Exercise details — Extract, in full, the lines below, beginning at the first and ending with the line that contains "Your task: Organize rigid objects". Pictures do not belong in the copy.

***** Supplied data

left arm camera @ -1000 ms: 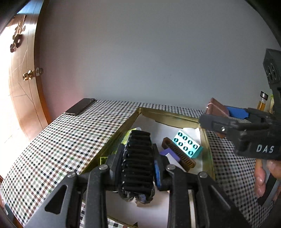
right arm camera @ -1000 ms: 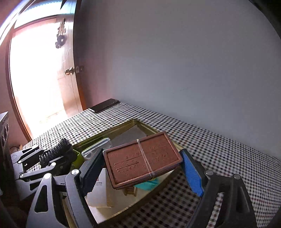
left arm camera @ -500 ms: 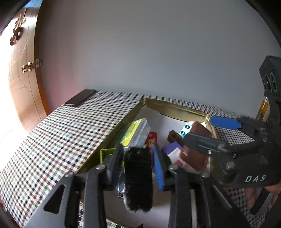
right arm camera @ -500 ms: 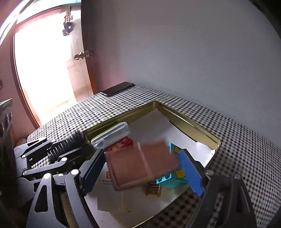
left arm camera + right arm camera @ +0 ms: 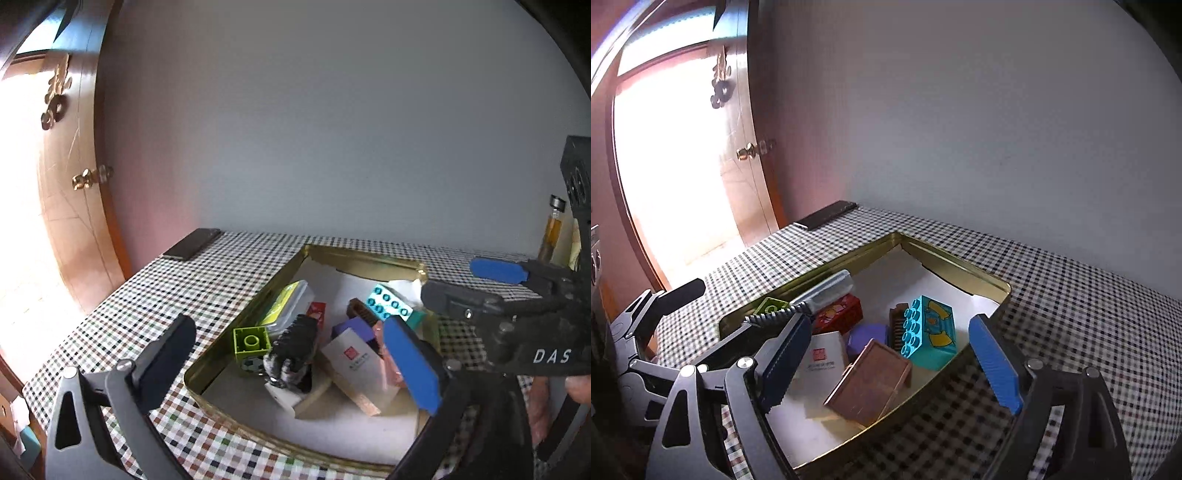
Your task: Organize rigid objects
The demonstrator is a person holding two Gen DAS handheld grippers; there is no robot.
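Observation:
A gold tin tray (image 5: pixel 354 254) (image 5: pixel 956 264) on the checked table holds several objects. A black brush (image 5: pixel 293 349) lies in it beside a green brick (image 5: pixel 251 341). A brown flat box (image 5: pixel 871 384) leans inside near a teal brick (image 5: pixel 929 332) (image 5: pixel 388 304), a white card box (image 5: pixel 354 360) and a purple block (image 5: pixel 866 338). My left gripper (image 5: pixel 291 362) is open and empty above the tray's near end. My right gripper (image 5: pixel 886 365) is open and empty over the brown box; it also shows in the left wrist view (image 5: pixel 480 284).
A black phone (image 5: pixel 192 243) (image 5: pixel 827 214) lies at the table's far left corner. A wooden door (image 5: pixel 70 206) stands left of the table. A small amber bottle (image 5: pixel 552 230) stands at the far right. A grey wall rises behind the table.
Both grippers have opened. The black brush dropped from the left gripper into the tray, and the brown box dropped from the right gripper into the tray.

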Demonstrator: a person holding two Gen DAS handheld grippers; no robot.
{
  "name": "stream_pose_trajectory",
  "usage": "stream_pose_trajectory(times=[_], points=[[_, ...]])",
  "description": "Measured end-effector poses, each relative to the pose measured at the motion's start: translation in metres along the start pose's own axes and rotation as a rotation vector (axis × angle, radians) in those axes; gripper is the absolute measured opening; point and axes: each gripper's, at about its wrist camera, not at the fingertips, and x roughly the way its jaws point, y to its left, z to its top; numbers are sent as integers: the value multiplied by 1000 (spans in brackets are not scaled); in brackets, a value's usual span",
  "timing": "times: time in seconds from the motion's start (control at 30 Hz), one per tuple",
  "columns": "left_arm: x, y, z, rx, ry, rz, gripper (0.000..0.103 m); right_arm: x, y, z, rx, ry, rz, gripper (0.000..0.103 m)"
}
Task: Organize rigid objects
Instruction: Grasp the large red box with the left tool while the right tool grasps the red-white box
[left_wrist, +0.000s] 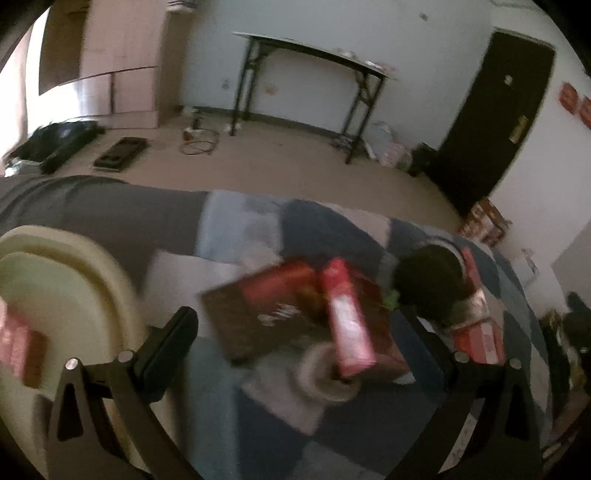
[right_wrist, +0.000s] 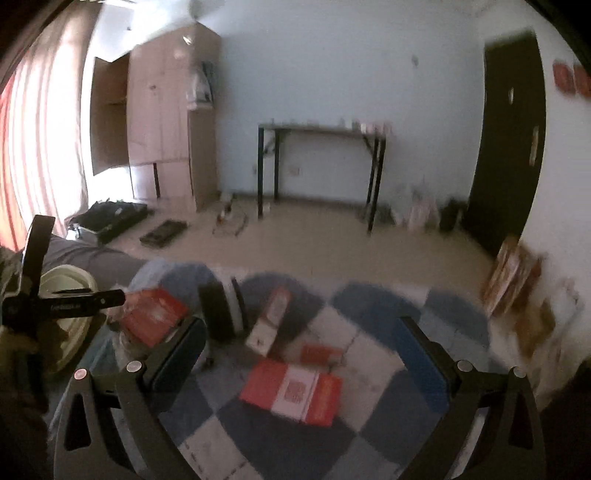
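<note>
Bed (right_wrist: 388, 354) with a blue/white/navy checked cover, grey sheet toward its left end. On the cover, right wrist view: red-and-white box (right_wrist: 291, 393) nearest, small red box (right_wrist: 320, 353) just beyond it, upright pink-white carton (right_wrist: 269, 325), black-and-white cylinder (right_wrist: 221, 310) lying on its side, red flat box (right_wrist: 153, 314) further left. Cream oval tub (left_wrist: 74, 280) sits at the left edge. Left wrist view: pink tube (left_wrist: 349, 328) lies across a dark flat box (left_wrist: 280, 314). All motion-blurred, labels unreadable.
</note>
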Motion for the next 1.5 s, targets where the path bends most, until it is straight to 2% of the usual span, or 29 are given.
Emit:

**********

Reply to the exercise —
left arm camera @ -1000 ms: 
right arm camera @ -1000 ms: 
left arm camera @ -500 ms: 
right arm camera @ -500 ms: 
left arm camera + right arm camera @ +0 ms: 
Your task: Organize rigid objects

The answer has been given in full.